▶ What this task involves
Retype every entry below without any change.

++++

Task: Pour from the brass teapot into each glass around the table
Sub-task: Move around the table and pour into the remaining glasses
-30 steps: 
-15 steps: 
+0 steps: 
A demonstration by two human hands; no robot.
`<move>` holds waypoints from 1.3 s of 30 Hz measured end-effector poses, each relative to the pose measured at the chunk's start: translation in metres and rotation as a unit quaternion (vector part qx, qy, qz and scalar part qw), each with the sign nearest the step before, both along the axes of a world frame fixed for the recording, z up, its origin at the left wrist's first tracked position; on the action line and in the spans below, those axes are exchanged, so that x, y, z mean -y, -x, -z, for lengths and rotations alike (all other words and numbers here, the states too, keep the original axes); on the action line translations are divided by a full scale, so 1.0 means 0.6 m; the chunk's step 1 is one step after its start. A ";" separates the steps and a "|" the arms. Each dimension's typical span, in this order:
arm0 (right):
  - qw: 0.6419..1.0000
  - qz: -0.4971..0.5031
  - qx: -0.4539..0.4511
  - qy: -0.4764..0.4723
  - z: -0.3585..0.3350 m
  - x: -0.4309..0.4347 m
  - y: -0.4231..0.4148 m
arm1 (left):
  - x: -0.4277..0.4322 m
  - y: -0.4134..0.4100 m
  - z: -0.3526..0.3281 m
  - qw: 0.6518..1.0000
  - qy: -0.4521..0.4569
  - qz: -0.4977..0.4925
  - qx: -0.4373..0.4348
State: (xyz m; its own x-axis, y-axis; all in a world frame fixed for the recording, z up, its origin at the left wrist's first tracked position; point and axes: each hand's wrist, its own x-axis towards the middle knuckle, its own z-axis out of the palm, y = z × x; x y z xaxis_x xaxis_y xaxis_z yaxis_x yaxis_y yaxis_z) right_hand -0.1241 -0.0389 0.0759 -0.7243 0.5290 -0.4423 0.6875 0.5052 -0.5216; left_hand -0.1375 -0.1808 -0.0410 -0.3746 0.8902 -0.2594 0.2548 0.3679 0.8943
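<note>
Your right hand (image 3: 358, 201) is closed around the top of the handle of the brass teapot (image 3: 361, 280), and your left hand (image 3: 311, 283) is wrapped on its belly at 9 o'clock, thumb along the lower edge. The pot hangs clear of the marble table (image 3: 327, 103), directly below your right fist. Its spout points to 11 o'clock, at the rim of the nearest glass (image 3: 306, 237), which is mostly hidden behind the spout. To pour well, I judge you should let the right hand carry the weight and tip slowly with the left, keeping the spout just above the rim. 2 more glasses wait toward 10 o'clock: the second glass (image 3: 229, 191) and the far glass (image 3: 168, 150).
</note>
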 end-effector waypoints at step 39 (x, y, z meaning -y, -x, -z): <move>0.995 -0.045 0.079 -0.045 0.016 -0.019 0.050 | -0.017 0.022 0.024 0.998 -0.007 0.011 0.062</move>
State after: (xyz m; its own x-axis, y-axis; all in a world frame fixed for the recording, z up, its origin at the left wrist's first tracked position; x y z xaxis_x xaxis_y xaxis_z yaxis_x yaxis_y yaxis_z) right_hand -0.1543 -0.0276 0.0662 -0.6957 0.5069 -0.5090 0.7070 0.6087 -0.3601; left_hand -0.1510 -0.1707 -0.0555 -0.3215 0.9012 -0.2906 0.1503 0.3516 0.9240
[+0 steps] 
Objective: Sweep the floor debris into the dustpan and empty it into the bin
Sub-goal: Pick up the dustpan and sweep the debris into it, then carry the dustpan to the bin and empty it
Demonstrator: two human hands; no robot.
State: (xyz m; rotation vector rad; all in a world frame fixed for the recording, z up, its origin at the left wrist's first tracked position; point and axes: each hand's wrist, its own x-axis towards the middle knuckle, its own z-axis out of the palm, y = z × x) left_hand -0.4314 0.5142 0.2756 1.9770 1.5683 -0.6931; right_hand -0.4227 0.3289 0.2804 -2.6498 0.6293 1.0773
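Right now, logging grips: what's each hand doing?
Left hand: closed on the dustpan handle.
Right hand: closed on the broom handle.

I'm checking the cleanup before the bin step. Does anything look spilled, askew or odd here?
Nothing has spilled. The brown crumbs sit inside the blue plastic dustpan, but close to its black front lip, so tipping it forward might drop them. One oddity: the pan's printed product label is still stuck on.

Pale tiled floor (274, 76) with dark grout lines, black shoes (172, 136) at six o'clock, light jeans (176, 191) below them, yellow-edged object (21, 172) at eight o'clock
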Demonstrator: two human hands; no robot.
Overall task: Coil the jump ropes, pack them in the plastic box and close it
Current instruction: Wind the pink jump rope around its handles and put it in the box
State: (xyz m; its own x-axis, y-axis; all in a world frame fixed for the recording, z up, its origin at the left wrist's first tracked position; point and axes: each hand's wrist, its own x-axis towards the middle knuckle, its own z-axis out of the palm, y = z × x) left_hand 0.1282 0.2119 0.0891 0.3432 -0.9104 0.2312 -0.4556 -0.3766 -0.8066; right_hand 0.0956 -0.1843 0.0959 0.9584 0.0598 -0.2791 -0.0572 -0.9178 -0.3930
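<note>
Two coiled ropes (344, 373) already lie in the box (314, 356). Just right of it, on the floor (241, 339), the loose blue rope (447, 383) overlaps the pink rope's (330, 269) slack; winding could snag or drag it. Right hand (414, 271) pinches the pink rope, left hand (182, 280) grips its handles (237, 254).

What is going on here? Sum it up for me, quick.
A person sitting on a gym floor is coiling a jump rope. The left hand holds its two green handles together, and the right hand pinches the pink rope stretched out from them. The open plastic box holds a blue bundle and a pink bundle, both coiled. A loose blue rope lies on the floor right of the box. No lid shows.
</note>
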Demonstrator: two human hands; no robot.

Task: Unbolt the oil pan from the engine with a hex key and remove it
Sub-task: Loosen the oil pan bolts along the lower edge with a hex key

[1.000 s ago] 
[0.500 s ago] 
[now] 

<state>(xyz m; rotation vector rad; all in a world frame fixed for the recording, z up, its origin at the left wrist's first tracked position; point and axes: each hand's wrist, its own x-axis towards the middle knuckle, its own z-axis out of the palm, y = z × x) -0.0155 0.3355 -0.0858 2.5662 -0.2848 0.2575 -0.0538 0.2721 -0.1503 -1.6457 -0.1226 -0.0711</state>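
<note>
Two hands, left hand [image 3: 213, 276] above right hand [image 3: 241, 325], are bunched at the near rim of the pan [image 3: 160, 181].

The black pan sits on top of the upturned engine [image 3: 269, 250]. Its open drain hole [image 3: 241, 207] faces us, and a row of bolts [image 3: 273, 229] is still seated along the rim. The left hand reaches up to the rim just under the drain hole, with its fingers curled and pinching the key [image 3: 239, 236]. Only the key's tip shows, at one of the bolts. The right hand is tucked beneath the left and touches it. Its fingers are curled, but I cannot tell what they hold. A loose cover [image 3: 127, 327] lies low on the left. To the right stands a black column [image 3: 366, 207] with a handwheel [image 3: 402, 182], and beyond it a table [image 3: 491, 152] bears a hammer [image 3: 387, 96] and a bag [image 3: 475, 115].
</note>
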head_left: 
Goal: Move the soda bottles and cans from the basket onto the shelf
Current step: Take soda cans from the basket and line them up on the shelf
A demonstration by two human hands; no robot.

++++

▶ Exercise solution
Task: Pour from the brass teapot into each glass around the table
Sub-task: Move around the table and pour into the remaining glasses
-30 steps: 
-15 steps: 
+0 steps: 
A demonstration by two human hands; no robot.
`<move>` holds waypoints from 1.3 s of 30 Hz measured end-effector poses, each relative to the pose measured at the chunk's start: translation in metres and rotation as a unit quaternion (vector part qx, qy, qz and scalar part qw), each with the sign nearest the step before, both along the axes of a world frame fixed for the recording, z up, its origin at the left wrist's first tracked position; on the action line and in the spans below, those axes are exchanged, so that x, y, z mean -y, -x, -z, for lengths and rotations alike (all other words and numbers here, the states too, keep the original axes); on the action line translations are divided by a full scale, so 1.0 means 0.6 m; the chunk's step 1 is one step after its start. A ";" separates the steps and a "|" the arms. Each dimension's typical span, in this order:
arm0 (right):
  - qw: 0.6419..1.0000
  - qz: -0.4971..0.5031
  - qx: -0.4539..0.4511
  - qy: -0.4764..0.4723
  - z: -0.3585..0.3350 m
  - x: -0.4309..0.4347 m
  - y: -0.4231..0.4148 m
arm1 (left):
  - x: -0.4277..0.4322 m
  - y: -0.4134..0.4100 m
  - z: -0.3526..0.3281 m
  - qw: 0.6518..1.0000
  - qy: -0.4521..0.4569
  - qz: -0.4977..0.4925
  - qx: -0.4373..0.4348
State: (xyz m; its own x-axis, y-axis; all in a world frame fixed for the recording, z up, its origin at the left wrist's first tracked position; point and axes: each hand's wrist, its own x-axis towards the middle knuckle, its own z-axis out of the palm, y = z × x; x y z xaxis_x xaxis_y xaxis_z yaxis_x yaxis_y yaxis_z) right_hand -0.1241 -0.0389 0.0759 -0.7243 0.5290 -0.4423 0.6875 0.5052 -0.5216; left_hand -0.1375 -0.1808 -0.0410 -0.3746 0.8902 -0.2594 0.2548 0.3679 0.8943
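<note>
Your right hand (image 3: 358, 201) is closed around the top of the handle of the brass teapot (image 3: 361, 280), and your left hand (image 3: 311, 283) is wrapped on its belly at 9 o'clock, thumb along the lower edge. The pot hangs clear of the marble table (image 3: 327, 103), directly below your right fist. Its spout points to 11 o'clock, at the rim of the nearest glass (image 3: 306, 237), which is mostly hidden behind the spout. To pour well, I judge you should let the right hand carry the weight and tip slowly with the left, keeping the spout just above the rim. 2 more glasses wait toward 10 o'clock: the second glass (image 3: 229, 191) and the far glass (image 3: 168, 150).
</note>
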 end-effector waypoints at step 39 (x, y, z meaning -y, -x, -z): <move>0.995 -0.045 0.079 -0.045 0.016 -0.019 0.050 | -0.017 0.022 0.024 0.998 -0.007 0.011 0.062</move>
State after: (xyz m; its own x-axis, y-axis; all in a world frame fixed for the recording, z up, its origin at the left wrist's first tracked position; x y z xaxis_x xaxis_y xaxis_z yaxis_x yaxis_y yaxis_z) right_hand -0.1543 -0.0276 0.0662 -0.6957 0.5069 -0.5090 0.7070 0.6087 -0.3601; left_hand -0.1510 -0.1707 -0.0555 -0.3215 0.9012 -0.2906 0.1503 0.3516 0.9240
[+0 steps] 
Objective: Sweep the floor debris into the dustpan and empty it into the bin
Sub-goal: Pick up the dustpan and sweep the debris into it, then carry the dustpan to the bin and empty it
Demonstrator: two human hands; no robot.
State: (xyz m; rotation vector rad; all in a world frame fixed for the recording, z up, its origin at the left wrist's first tracked position; point and axes: each hand's wrist, its own x-axis towards the middle knuckle, its own z-axis out of the palm, y = z × x) left_hand -0.4314 0.5142 0.2756 1.9770 1.5683 -0.6931; right_hand -0.4227 0.3289 0.2804 -2.6498 0.6293 1.0773
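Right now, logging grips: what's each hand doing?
Left hand: closed on the dustpan handle.
Right hand: closed on the broom handle.

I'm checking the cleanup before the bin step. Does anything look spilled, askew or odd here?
Nothing has spilled. The brown crumbs sit inside the blue plastic dustpan, but close to its black front lip, so tipping it forward might drop them. One oddity: the pan's printed product label is still stuck on.

Pale tiled floor (274, 76) with dark grout lines, black shoes (172, 136) at six o'clock, light jeans (176, 191) below them, yellow-edged object (21, 172) at eight o'clock
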Demonstrator: two human hands; no robot.
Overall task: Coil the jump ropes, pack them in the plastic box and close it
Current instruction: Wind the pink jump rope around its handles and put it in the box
State: (xyz m; its own x-axis, y-axis; all in a world frame fixed for the recording, z up, its origin at the left wrist's first tracked position; point and axes: each hand's wrist, its own x-axis towards the middle knuckle, its own z-axis out of the palm, y = z × x) left_hand 0.1282 0.2119 0.0891 0.3432 -0.9104 0.2312 -0.4556 -0.3766 -0.8066; right_hand 0.0956 -0.1843 0.0959 0.9584 0.0598 -0.2791 -0.0572 -0.9178 -0.3930
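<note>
Two coiled ropes (344, 373) already lie in the box (314, 356). Just right of it, on the floor (241, 339), the loose blue rope (447, 383) overlaps the pink rope's (330, 269) slack; winding could snag or drag it. Right hand (414, 271) pinches the pink rope, left hand (182, 280) grips its handles (237, 254).

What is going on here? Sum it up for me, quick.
A person sitting on a gym floor is coiling a jump rope. The left hand holds its two green handles together, and the right hand pinches the pink rope stretched out from them. The open plastic box holds a blue bundle and a pink bundle, both coiled. A loose blue rope lies on the floor right of the box. No lid shows.
</note>
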Demonstrator: two human hands; no robot.

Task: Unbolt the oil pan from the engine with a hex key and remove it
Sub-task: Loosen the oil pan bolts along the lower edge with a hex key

[1.000 s ago] 
[0.500 s ago] 
[now] 

<state>(xyz m; rotation vector rad; all in a world frame fixed for the recording, z up, its origin at the left wrist's first tracked position; point and axes: each hand's wrist, its own x-axis towards the middle knuckle, its own z-axis out of the palm, y = z × x) -0.0155 0.3355 -0.0858 2.5662 -0.2848 0.2575 -0.0538 0.2721 -0.1503 -1.6457 -0.1226 -0.0711</state>
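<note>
Two hands, left hand [image 3: 213, 276] above right hand [image 3: 241, 325], are bunched at the near rim of the pan [image 3: 160, 181].

The black pan sits on top of the upturned engine [image 3: 269, 250]. Its open drain hole [image 3: 241, 207] faces us, and a row of bolts [image 3: 273, 229] is still seated along the rim. The left hand reaches up to the rim just under the drain hole, with its fingers curled and pinching the key [image 3: 239, 236]. Only the key's tip shows, at one of the bolts. The right hand is tucked beneath the left and touches it. Its fingers are curled, but I cannot tell what they hold. A loose cover [image 3: 127, 327] lies low on the left. To the right stands a black column [image 3: 366, 207] with a handwheel [image 3: 402, 182], and beyond it a table [image 3: 491, 152] bears a hammer [image 3: 387, 96] and a bag [image 3: 475, 115].
</note>
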head_left: 
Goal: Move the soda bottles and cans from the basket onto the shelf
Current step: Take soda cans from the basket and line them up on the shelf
A demonstration by two human hands; no robot.

This output is finished.